• DESCRIPTION OF THE TASK: From the line with "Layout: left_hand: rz" through the line with "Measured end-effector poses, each", repeat the entries verbatim, both end lines included, and add nothing.

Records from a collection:
+===+
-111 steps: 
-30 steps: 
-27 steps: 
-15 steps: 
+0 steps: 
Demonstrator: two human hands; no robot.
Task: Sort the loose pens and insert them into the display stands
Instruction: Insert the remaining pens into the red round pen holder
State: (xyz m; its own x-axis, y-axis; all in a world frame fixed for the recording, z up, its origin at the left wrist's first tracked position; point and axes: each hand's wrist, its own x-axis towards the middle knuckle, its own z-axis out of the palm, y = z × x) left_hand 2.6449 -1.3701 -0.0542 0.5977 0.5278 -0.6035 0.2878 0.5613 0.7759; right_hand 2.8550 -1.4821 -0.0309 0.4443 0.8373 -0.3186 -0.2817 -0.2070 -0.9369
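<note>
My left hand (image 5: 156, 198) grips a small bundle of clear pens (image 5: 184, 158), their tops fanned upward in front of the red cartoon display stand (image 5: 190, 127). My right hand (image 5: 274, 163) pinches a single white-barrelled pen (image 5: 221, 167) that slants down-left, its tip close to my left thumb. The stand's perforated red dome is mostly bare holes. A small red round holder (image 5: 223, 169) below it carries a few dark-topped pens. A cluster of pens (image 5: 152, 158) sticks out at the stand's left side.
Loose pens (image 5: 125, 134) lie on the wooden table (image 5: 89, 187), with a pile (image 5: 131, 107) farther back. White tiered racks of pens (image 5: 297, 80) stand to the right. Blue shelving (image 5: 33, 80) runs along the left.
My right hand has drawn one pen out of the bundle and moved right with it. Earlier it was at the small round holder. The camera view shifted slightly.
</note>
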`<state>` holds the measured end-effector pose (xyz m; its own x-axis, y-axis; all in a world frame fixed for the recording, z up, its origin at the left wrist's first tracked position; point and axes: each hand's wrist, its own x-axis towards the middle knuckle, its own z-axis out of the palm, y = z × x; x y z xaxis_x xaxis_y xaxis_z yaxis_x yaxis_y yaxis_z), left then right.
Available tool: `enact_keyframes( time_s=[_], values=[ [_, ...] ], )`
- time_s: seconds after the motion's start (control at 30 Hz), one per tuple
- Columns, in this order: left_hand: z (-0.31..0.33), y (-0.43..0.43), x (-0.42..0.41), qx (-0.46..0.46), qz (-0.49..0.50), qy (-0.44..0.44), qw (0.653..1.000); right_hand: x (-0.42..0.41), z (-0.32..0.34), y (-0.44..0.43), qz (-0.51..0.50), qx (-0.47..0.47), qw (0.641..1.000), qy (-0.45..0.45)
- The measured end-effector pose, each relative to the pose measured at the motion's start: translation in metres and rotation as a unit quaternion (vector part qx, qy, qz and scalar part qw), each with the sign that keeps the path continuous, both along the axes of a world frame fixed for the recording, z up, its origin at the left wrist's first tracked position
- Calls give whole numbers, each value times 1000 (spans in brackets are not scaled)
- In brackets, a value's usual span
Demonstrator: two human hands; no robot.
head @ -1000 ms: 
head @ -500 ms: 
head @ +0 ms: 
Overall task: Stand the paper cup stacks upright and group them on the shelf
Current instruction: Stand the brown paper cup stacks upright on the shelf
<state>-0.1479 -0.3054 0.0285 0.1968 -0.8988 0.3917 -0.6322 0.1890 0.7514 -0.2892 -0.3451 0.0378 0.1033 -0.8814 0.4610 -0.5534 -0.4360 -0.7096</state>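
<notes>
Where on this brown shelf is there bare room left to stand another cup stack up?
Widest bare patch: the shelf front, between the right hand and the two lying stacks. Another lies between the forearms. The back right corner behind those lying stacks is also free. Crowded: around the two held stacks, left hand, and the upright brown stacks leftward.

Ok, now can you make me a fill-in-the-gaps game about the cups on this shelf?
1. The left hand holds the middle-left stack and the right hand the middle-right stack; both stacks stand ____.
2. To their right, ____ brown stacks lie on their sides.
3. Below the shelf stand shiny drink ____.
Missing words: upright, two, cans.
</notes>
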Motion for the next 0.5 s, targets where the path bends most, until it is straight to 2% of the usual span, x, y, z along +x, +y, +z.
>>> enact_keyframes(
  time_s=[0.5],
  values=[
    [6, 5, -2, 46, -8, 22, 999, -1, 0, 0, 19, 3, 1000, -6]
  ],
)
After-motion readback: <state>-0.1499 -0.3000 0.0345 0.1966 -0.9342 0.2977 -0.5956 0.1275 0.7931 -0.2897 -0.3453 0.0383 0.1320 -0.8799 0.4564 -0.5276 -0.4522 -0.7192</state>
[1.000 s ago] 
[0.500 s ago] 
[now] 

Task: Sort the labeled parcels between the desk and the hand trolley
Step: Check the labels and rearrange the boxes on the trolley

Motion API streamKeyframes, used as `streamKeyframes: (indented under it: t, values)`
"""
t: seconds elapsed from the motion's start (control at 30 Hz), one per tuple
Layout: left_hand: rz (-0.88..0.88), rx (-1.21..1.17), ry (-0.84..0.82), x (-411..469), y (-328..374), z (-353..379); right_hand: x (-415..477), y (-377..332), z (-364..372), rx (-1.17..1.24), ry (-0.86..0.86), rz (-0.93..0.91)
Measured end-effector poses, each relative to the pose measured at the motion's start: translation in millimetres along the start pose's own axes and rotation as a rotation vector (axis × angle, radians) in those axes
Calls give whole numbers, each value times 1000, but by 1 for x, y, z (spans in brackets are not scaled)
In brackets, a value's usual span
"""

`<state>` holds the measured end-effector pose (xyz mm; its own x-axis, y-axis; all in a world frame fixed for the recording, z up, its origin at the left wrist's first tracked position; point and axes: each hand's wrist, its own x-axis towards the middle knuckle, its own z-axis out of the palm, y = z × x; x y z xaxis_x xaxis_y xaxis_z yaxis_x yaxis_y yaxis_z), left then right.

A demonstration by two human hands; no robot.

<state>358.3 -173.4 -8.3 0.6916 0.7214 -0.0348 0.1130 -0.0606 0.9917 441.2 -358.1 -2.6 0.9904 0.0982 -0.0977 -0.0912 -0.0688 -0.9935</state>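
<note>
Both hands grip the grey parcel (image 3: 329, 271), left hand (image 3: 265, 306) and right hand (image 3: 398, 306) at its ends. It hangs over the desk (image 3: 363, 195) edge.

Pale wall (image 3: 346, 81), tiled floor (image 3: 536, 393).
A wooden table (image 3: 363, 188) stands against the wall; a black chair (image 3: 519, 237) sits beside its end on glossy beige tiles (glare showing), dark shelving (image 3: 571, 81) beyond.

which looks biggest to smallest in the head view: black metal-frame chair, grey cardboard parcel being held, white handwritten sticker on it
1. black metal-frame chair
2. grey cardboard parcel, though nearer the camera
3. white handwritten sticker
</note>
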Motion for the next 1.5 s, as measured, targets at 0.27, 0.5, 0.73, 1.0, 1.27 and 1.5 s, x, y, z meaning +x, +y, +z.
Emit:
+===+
• RESULT OF THE TASK:
Layout: left_hand: rz (-0.88..0.88), rx (-1.21..1.17), ry (-0.84..0.82), x (-411..469), y (-328..374), z (-353..379); right_hand: x (-415..477), y (-377..332), z (-364..372), rx (-1.17..1.24), ry (-0.86..0.86), rz (-0.93..0.91)
Measured end-effector poses, each relative to the pose measured at the motion's start: translation in millimetres along the start pose's own axes and rotation as a rotation vector (axis × angle, radians) in those axes

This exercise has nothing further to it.